WHAT THIS TASK INVOLVES
Where the records below show a line containing "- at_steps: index", start copying; end with the line containing "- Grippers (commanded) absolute", and copy it too.

(Entries taken from a collection)
★ ★ ★ ★

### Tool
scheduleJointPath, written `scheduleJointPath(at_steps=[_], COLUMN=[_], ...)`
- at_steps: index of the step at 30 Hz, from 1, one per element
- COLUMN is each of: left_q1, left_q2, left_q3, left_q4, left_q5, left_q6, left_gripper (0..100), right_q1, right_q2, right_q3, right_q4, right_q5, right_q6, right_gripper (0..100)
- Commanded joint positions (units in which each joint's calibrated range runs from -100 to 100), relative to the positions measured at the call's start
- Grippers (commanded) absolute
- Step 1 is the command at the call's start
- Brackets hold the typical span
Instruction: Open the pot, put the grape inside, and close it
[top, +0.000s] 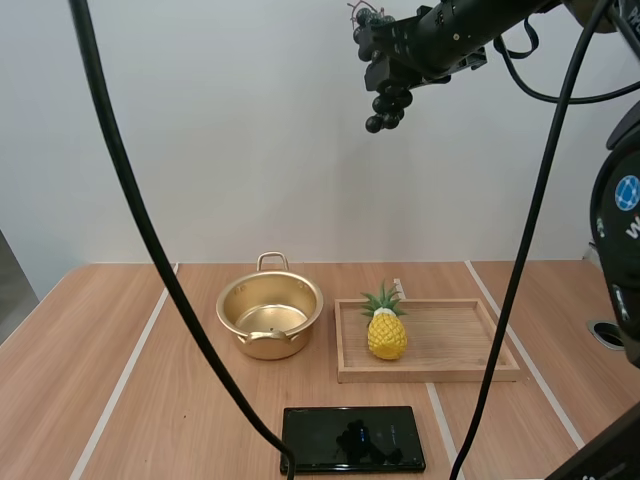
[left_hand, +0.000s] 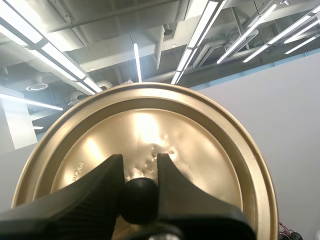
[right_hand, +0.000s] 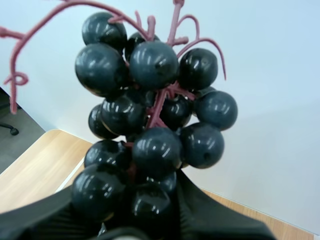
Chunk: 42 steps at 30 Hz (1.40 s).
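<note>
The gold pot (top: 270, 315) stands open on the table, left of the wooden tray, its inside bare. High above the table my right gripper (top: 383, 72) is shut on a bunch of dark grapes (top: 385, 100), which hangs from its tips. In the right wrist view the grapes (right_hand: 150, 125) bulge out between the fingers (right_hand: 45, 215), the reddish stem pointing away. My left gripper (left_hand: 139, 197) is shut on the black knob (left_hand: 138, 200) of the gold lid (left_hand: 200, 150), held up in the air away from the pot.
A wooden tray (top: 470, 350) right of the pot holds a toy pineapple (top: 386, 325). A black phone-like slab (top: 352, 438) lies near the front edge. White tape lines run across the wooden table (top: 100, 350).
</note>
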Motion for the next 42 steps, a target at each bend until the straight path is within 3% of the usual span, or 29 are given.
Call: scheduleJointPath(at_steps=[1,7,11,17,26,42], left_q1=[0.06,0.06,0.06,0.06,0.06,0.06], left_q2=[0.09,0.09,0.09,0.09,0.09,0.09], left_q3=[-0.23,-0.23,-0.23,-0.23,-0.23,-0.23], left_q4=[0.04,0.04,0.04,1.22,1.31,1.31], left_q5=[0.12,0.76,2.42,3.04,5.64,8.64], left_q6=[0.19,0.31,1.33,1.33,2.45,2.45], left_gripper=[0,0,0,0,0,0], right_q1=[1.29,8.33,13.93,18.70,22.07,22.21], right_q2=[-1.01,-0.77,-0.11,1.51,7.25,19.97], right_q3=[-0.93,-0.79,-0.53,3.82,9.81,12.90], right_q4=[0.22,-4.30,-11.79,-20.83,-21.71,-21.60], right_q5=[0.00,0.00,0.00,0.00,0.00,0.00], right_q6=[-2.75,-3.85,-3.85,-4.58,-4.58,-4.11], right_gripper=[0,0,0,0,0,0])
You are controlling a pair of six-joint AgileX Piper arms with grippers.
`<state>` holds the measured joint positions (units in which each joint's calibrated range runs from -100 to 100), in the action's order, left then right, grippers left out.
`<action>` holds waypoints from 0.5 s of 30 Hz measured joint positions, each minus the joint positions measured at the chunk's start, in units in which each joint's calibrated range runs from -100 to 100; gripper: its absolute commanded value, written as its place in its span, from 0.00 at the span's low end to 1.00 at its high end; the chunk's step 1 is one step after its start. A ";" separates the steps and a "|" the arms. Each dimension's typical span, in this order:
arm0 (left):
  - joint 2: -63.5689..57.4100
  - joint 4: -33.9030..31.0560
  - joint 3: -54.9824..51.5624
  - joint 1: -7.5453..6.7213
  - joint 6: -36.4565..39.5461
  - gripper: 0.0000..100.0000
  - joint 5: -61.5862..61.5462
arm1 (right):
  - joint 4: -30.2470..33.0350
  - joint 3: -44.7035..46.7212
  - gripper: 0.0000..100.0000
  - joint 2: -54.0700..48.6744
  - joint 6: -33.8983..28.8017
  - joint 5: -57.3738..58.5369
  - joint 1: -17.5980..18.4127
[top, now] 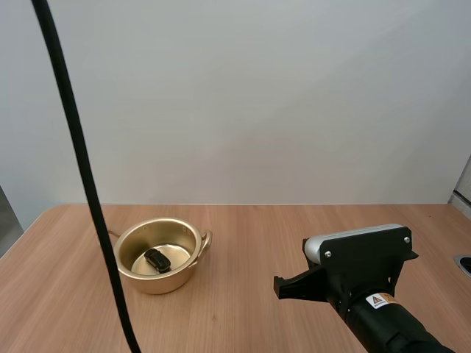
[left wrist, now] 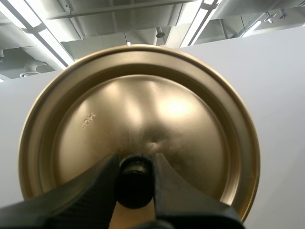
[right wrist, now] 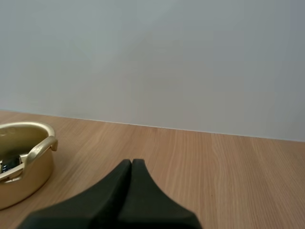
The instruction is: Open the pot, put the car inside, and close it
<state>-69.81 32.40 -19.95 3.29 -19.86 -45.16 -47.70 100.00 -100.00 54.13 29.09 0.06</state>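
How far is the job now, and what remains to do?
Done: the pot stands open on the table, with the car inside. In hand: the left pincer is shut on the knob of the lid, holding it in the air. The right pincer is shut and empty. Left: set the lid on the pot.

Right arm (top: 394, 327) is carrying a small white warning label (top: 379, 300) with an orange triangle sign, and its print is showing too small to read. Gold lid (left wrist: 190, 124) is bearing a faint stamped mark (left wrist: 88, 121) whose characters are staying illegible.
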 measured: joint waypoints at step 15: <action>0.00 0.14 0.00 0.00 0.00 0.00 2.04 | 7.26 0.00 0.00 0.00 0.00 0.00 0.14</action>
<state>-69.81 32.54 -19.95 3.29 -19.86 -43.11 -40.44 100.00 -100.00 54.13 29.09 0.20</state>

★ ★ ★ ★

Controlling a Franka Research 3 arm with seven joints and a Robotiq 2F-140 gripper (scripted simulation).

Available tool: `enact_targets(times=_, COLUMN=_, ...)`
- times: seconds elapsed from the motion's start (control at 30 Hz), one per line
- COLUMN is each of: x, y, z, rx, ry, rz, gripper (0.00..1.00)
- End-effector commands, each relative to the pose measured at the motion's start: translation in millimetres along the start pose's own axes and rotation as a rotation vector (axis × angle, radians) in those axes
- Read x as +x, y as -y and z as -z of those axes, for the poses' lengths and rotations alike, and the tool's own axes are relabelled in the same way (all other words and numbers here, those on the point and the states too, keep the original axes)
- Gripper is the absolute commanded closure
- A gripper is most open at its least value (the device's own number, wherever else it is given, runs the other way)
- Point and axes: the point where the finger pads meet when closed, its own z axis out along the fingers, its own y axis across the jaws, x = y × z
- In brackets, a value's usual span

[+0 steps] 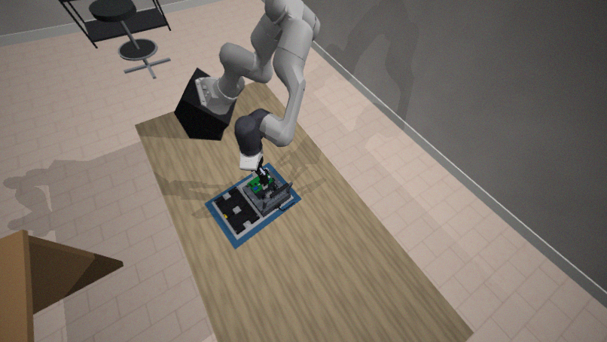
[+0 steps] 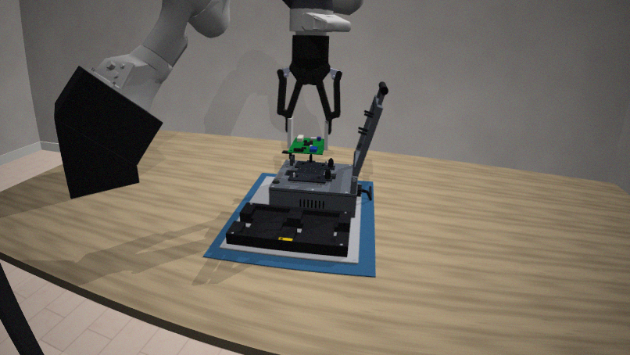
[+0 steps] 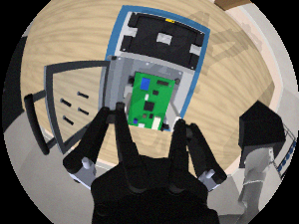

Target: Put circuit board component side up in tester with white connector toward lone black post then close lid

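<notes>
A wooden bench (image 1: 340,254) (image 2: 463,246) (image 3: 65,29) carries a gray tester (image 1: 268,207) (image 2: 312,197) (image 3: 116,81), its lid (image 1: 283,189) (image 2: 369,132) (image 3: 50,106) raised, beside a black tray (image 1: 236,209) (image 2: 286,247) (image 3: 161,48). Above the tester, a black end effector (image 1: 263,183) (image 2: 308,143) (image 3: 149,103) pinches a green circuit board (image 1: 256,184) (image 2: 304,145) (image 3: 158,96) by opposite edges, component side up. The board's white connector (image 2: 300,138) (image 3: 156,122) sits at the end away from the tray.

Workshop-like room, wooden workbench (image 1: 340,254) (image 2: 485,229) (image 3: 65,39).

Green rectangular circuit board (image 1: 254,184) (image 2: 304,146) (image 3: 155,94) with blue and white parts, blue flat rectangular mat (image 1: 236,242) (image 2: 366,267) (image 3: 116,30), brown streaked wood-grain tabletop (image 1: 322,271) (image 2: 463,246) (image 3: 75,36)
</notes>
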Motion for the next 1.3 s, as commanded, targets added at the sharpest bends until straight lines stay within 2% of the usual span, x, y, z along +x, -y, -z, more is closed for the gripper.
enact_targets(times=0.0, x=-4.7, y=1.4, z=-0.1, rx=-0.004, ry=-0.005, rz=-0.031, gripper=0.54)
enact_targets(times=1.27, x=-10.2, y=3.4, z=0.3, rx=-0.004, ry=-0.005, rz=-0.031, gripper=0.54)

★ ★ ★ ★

EXPECTED OUTPUT
- at_steps: index of the step at 30 Hz, from 1, one per element
- COLUMN is each of: left_q1, left_q2, left_q3, left_q4, left_q5, left_q6, left_gripper (0..100), right_q1, right_q2, right_q3, right_q4, right_q5, right_q6, right_gripper (0..100)
- Commanded joint positions (units in which each joint's calibrated range runs from -100 to 100), relative to the positions measured at the call's start
- Grippers (commanded) absolute

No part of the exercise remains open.